The listing below is to be written out word for word, minus its images.

-- THE DATA follows --

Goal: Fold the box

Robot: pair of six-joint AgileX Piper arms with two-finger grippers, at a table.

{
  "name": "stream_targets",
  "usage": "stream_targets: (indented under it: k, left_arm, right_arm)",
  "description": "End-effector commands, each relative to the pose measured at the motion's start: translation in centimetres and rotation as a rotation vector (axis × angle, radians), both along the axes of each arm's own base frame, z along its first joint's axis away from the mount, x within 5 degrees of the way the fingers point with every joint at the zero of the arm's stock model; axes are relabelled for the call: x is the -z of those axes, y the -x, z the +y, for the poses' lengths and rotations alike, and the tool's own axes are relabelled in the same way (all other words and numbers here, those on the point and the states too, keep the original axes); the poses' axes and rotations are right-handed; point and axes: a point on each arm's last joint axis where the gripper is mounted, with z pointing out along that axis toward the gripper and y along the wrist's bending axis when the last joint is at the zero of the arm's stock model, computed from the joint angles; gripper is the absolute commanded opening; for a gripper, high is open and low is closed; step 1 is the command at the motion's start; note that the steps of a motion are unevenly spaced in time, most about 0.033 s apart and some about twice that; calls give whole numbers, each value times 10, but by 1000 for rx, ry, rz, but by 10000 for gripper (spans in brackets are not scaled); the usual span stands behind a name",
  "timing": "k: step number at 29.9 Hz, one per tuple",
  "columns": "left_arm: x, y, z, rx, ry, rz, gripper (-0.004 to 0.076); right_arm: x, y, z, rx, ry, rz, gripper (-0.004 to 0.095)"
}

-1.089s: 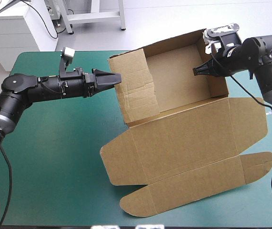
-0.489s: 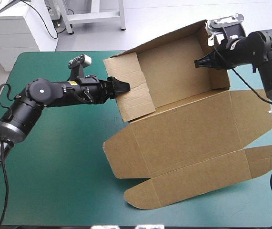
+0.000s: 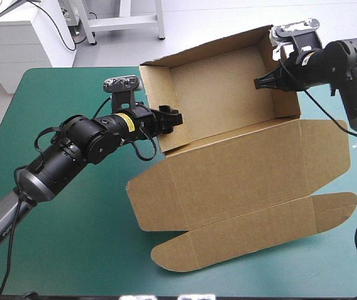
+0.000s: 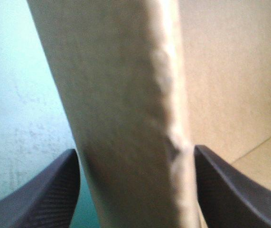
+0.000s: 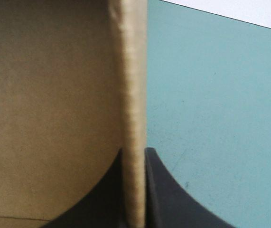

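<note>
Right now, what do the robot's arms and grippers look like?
The left arm and right arm are black, built of rounded cylindrical segments, with silver-grey links lower down. A yellow band marks the left arm's wrist. The left gripper and right gripper each carry two broad, black, fin-shaped fingers, finely ribbed.

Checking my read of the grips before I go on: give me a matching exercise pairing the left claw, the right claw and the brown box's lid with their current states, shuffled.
Things:
1. Left black fin-fingered claw
2. Right black fin-fingered claw
3. Brown cardboard box's lid panel

States:
A. Lying flat on the teal-green table cover
B. Fingers apart, one on either side of the box's left wall
C. All but shut, pinching the box's right wall

Pairs: 1-B, 2-C, 3-A
</note>
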Motion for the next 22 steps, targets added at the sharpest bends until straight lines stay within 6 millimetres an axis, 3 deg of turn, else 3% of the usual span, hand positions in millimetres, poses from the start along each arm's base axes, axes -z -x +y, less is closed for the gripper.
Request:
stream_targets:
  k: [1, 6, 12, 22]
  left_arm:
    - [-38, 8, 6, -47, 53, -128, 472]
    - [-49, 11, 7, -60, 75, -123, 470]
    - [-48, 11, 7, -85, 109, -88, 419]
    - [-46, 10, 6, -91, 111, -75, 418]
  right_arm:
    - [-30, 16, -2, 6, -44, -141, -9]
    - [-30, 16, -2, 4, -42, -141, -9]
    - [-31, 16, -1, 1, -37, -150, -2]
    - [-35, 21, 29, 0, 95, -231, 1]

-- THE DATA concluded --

RESPONSE TO THE EXERCISE:
Goal: Fold the box

Robot: pair of six-joint AgileX Piper arms with two-finger grippers, at a table.

{
  "name": "stream_targets",
  "usage": "stream_targets: (indented under it: k, left_arm, right_arm)",
  "description": "End-effector commands, each relative to the pose measured at the motion's start: translation in centimetres and rotation as a rotation vector (axis × angle, radians), both along the axes of each arm's own base frame, z along its first joint's axis away from the mount, x within 5 degrees of the way the fingers point with every joint at the zero of the arm's stock model; axes are relabelled for the call: x is the -z of those axes, y the -x, z the +y, for the poses' lengths and rotations alike, and the tool's own axes are relabelled in the same way (all other words and numbers here, those on the point and the states too, keep the original axes); the poses' axes and rotations are right-handed; point and axes: a point on each arm's last joint axis where the gripper is mounted, with z pointing out along that axis toward the gripper and y along the wrist's bending axis when the last joint is at the zero of the arm's stock model, computed from the joint angles; gripper is the absolute commanded opening; for a gripper, high is open and low is closed; step 1 is the command at the motion's start; note that the steps of a motion are unevenly spaced in time, most about 0.033 s apart and some about twice that; calls give whole numbers, each value times 10, but by 1000 for rx, ry, rz, but by 10000 for gripper (spans in brackets are not scaled); the usual span stands behind a name",
  "timing": "k: step number at 29.9 Hz, one per tuple",
  "columns": "left_arm: x, y, z, rx, ry, rz, gripper (-0.004 to 0.076); right_arm: x, y, z, rx, ry, rz, gripper (-0.004 to 0.095)"
}

-1.089s: 
-0.489s: 
+0.000s: 
+0.000s: 
+0.000s: 

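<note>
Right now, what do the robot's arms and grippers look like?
The left arm and right arm are black, built of rounded cylindrical segments, with silver-grey links lower down. A yellow band marks the left arm's wrist. The left gripper and right gripper each carry two broad, black, fin-shaped fingers, finely ribbed.

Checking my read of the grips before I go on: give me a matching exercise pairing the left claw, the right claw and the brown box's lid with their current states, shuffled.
Things:
1. Left black fin-fingered claw
2. Right black fin-fingered claw
3. Brown cardboard box's lid panel

States:
A. Lying flat on the teal-green table cover
B. Fingers apart, one on either side of the box's left wall
C. All but shut, pinching the box's right wall

Pairs: 1-B, 2-C, 3-A
</note>
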Motion for the next 22 steps, targets added at the sharpest bends until straight lines stay within 6 millimetres an axis, 3 deg of turn, else 3% of the usual span, hand positions in millimetres, poses from the start along each arm's base axes, axes -z -x +y, less is closed for the gripper.
Request:
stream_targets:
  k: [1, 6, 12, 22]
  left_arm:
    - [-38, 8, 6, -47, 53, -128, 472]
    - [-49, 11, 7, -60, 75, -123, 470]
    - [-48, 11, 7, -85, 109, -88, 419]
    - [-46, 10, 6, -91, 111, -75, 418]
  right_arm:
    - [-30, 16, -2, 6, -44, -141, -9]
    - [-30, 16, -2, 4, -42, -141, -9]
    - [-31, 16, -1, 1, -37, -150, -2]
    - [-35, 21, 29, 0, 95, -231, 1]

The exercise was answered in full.